A Realtor’s Investing Primer

In addition to advising clients on real estate transactions, I occasionally get asked what I think about stocks (that’s what you get for following the market for 40 years — in my case, literally since I was 10 years old).

Unfortunately, I don’t get paid for the latter, which allows me to remind people that “you get what you pay for.”

With that caveat out of the way, my standard advice to most would-be investors is to consider low-cost, broad-based index funds — as opposed to picking individual stocks.

That’s because, to do the latter well, you have to get 3 things right.

One. Forecast which markets are poised to grow the most.

Just to take one example, consider whether smart phones are a good market to be in the next 5-10 years.

You’d certainly guess that unit sales are going to go up.
But that doesn’t mean that the revenues and profits of companies selling smart phones will go up.

Just look what happened to PC makers.

Even though PC sales are higher today than ever before, PC makers (Apple is much, much more than that) have largely been “dud” investments because PCs have plummeted in price.
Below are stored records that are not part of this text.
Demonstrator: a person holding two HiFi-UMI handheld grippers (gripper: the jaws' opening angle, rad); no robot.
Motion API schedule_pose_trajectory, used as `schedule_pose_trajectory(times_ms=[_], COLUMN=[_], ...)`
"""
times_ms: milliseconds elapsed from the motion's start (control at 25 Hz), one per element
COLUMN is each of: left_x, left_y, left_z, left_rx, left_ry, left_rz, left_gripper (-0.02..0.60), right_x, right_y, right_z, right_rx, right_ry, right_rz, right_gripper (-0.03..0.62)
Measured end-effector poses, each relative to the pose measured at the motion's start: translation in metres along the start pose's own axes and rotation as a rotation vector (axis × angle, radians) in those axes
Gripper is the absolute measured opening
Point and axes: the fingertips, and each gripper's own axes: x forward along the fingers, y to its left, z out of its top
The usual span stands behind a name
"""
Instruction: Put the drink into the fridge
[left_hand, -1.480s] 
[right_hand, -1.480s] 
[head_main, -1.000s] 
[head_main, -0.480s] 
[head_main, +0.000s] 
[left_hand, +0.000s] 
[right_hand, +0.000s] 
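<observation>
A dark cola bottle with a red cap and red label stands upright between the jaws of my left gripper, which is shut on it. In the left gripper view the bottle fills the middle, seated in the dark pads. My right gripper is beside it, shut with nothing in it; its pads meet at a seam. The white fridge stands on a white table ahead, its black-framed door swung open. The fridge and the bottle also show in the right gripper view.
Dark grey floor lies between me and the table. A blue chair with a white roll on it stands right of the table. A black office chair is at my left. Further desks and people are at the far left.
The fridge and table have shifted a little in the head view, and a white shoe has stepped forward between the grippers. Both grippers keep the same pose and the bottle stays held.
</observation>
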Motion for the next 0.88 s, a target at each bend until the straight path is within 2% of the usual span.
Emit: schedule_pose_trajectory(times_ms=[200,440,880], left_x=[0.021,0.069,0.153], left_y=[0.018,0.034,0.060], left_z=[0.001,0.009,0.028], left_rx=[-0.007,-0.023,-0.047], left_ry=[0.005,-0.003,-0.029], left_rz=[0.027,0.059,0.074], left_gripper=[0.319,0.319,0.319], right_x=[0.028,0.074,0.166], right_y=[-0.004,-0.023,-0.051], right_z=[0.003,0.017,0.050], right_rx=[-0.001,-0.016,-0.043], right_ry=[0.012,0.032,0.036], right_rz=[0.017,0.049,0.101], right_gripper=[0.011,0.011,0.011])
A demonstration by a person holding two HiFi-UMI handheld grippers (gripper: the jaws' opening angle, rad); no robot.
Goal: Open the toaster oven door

So, Dell’s stock today is less than half of what it was — 10 years ago.

Two. Pick the winner(s) in a growing market.

In retrospect, it seems obvious that Google was destined to emerge as the “winner-take-all” in the online search and advertising category.
But that was hardly apparent back in 2000.

Then, dozens of companies were vying for that position.

Companies like AltaVista, Excite, Lycos, AOL, C/Net, CompuServe, Yahoo!, Microsoft and literally dozens of others.
Ask investors in those companies how much money they made (if they remember, and are willing to talk about it).
Admission: my negligible position in Microsoft is worth — yup — half of what I paid for it a decade ago. At least I got a tax loss out of it along the way, by doing what’s called a “wash sale.”

Three. Buy (and sell) the winner(s) at the right price.

Speaking of AOL . . . my all-time home run was buying it in 1997 at a (split-adjusted) price of 29 cents a share.

Not being greedy, I unloaded my position for a huge profit between $5 – $10 share.

The stock ultimately went to $90(!) a share before collapsing — along with the entire Internet bubble — in 2000.

Perils of Stock-Picking

To go back to Google, even though the company continues to enjoy explosive growth and bountiful profits, its stock is well below its all-time high of $700-plus a few years ago.

So is it a buy now at around $500?

Search me.

None of the above is to say people shouldn’t be in the stock market.

Rather, the right strategy for most people is be in all of the market (including overseas), so they’re positioned to gain when stocks inevitably advance again for real, sometime in the future.
About the author

Ross Kaplan has 19+ years experience selling real estate all over the Twin Cities. He is also a 12-time consecutive "Super Real Estate Agent," as determined by Mpls. - St. Paul Magazine and Twin Cities Business Magazine. Prior to becoming a Realtor, Ross was an attorney (corporate law), CPA, and entrepreneur. He holds an economics degree from Stanford.
1 Response
  1. Anonymous

    I think that you actually meant that you avoided a "wash sale" – a wash sale would mean that the IRS considered the sale a taxable event. Typically you have to wait at least 30 days before repurchasing the stock.